In a similar fashion, the Hills LIHC indicator excludes many households from being considered fuel poor, despite the fact that they may be on very low incomes indeed. There are likely to be practical forms of assistance which could significantly reduce the burdens arising from their energy bills. Where the meaning and significance of being fuel poor are a consideration, the burdens associated with their energy costs support the view that this group should remain an integral part of those deemed to be in fuel poverty.

Furthermore, the headline prevalence estimates of fuel poverty in Scotland under an LIHC indicator are insensitive to changes in fuel prices, which means that second-tier data (on the fuel poverty gap) needs to be accessed before any understanding can be gained of what such changes imply for prevalence.

These core drawbacks alone point to the need for a different definition in Scotland.

However an additional and salient drawback with both of the conventional options lay in the fact that neither of these definitions currently bears a substantive relationship to how fuel poverty programmes are delivered on the ground.

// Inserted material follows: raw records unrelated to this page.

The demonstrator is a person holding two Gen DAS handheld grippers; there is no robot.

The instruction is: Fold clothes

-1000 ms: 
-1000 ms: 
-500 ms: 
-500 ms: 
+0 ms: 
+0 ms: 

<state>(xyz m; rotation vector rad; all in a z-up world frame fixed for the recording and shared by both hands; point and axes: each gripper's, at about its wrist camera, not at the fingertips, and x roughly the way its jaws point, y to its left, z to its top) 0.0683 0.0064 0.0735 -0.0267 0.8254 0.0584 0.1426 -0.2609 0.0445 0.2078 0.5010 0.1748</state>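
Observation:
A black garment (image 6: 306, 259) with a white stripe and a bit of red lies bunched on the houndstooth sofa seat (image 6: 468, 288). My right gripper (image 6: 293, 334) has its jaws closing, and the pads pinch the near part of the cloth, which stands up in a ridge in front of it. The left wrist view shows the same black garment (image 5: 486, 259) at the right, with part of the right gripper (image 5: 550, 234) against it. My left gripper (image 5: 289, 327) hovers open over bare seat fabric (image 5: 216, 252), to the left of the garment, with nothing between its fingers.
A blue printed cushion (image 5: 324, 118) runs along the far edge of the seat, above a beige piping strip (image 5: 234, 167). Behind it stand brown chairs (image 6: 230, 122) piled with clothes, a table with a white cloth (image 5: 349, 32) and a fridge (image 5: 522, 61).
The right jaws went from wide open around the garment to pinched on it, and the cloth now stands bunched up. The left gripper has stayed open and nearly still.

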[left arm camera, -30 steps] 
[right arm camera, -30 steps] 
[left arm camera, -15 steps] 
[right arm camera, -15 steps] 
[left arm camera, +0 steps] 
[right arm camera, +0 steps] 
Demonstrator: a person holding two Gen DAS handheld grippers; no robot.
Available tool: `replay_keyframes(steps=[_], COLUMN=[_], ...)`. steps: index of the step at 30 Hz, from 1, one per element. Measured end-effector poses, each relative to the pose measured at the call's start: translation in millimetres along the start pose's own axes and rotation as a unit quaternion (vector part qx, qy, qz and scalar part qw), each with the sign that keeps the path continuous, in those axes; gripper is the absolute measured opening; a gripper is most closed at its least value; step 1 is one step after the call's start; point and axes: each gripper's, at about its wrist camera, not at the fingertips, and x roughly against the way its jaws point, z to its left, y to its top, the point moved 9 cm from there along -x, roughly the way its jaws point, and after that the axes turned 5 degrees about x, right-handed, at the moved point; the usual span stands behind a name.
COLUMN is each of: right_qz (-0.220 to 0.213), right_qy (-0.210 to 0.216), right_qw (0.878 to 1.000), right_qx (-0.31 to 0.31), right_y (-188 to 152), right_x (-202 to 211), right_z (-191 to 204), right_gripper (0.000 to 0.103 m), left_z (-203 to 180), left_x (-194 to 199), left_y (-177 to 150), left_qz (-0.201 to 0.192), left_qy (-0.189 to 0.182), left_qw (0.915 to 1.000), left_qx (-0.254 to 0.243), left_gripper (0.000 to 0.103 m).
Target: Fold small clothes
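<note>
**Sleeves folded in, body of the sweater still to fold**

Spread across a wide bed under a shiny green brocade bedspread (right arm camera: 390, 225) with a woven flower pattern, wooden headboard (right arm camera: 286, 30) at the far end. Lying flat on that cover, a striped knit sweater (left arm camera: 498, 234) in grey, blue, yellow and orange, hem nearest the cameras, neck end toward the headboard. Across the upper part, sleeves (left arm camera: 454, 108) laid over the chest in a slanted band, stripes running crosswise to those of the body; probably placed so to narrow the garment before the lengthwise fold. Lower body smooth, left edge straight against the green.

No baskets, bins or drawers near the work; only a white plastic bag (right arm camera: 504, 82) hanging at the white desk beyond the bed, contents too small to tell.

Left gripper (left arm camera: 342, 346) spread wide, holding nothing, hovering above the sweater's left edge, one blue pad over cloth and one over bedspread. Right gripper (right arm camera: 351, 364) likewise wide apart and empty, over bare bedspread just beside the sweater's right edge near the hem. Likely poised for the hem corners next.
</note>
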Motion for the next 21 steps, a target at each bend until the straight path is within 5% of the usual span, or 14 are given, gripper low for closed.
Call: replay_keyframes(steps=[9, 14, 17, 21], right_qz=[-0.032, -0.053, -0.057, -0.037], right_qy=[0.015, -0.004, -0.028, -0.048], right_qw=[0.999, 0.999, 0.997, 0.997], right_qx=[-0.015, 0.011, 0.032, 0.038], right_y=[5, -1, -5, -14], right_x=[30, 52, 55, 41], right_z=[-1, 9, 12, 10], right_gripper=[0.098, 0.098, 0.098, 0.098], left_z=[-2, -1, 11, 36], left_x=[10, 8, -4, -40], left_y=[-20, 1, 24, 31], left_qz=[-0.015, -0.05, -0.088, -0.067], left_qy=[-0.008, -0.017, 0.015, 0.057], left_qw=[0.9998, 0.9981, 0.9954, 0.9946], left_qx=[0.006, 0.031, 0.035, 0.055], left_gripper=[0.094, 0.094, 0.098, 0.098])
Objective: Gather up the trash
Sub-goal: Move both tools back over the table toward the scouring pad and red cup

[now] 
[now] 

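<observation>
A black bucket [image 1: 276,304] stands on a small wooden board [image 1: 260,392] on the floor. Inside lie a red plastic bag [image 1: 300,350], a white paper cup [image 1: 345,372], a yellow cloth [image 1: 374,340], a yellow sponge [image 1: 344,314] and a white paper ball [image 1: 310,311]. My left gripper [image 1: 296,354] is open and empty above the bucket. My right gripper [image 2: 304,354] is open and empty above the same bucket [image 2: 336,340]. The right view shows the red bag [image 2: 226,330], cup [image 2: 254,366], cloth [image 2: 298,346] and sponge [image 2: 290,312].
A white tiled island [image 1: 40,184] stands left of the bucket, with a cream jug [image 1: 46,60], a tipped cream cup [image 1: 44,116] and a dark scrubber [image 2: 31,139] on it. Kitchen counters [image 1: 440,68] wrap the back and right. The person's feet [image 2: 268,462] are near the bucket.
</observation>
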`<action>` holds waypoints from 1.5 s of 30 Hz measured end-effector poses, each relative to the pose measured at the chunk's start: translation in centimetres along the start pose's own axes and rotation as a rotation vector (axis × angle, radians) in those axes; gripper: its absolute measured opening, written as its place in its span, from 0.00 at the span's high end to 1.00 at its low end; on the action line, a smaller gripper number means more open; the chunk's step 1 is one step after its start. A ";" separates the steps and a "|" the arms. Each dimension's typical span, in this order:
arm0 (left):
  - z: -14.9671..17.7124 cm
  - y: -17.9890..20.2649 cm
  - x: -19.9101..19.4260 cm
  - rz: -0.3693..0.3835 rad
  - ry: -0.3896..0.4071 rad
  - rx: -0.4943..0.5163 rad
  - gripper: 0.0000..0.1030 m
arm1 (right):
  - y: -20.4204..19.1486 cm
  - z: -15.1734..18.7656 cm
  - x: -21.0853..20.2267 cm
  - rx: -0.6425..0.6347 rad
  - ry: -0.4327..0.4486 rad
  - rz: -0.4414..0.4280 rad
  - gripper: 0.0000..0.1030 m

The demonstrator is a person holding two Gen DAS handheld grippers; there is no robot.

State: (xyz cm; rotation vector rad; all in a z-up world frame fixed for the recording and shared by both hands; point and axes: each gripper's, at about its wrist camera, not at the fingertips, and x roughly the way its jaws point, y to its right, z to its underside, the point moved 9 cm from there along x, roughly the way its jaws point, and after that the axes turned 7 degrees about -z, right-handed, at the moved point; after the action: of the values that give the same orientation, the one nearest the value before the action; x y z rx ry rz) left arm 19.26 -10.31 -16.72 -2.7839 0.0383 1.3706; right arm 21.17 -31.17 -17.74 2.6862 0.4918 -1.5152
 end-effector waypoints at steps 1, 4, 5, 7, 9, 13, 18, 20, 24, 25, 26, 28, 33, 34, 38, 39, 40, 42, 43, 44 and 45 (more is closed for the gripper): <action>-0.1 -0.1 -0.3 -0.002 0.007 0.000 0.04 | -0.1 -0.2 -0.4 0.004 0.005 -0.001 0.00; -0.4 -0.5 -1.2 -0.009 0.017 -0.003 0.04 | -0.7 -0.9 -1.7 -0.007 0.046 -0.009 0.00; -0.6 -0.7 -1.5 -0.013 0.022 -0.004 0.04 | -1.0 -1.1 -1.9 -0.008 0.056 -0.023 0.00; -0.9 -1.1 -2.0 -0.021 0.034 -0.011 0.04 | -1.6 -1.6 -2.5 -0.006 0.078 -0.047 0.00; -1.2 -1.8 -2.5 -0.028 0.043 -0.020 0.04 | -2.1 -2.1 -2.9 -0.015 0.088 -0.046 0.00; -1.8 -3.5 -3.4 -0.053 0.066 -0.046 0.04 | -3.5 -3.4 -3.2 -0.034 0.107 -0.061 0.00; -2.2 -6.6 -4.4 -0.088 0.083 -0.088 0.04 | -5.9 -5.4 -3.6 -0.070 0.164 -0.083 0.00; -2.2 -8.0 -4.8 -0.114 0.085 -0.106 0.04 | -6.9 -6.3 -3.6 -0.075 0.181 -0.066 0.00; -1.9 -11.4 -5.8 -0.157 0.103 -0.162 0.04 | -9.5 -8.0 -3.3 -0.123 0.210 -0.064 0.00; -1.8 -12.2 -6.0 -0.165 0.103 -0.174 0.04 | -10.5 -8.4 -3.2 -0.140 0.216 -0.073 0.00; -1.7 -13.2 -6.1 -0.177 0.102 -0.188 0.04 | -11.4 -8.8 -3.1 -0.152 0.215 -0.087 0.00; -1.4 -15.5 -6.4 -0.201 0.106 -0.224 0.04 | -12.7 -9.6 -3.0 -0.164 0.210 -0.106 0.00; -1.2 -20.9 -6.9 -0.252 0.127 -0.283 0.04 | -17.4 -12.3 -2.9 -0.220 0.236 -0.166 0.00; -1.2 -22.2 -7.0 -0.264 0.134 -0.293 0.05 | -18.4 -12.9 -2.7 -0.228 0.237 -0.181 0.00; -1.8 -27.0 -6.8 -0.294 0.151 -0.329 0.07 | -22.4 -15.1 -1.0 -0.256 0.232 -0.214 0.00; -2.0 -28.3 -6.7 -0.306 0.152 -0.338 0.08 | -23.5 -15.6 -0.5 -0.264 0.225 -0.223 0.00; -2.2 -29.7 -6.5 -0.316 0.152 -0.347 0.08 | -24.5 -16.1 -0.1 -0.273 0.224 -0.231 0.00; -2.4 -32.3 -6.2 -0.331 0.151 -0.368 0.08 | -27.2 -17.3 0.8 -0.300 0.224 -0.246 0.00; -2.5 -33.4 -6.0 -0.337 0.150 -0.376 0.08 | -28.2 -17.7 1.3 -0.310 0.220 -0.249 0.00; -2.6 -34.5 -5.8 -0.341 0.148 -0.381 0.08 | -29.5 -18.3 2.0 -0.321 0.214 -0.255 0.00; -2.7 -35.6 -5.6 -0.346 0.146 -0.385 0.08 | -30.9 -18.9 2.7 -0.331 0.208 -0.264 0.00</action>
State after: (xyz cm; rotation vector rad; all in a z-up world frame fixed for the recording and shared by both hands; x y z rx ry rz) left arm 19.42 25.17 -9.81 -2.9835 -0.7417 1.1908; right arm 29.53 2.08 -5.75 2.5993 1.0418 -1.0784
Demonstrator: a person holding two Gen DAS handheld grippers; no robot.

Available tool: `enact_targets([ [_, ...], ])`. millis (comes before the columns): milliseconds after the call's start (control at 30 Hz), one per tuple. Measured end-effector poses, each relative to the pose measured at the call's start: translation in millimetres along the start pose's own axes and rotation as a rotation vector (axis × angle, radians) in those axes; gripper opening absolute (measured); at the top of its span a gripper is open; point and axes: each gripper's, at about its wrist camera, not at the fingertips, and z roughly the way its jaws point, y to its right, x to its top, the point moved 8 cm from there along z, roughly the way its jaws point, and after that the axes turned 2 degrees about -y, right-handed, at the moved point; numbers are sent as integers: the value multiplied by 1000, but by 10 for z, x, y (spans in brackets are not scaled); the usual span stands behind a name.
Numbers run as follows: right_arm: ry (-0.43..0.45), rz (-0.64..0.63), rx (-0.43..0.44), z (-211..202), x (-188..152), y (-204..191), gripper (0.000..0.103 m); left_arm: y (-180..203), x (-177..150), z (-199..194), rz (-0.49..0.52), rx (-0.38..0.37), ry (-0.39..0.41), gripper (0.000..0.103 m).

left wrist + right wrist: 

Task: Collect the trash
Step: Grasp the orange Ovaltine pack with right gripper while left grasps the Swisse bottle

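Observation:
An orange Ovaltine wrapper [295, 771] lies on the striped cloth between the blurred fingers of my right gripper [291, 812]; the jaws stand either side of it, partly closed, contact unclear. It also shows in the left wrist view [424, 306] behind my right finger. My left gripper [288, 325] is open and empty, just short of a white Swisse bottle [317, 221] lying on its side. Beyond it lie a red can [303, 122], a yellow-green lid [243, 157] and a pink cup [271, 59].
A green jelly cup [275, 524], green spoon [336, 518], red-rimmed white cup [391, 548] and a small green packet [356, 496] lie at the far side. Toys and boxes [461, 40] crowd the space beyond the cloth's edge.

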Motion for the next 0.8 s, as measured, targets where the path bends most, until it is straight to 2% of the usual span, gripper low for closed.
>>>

The Panel accepted emerging consensus around the idea that "an affordable heating regime" is only one aspect of a healthy indoor climate; optimal indoor conditions should, we thought, also encompass aspects of ventilation, condensation, mould growth, and damp.

The Panel had concerns about the use of inaccurate proxies for estimating fuel poverty - whether for national prevalence data or on the doorstep. Wherever possible in the medium-term, efforts to replace these with more accurate data (particularly regarding income and energy costs) were strongly supported.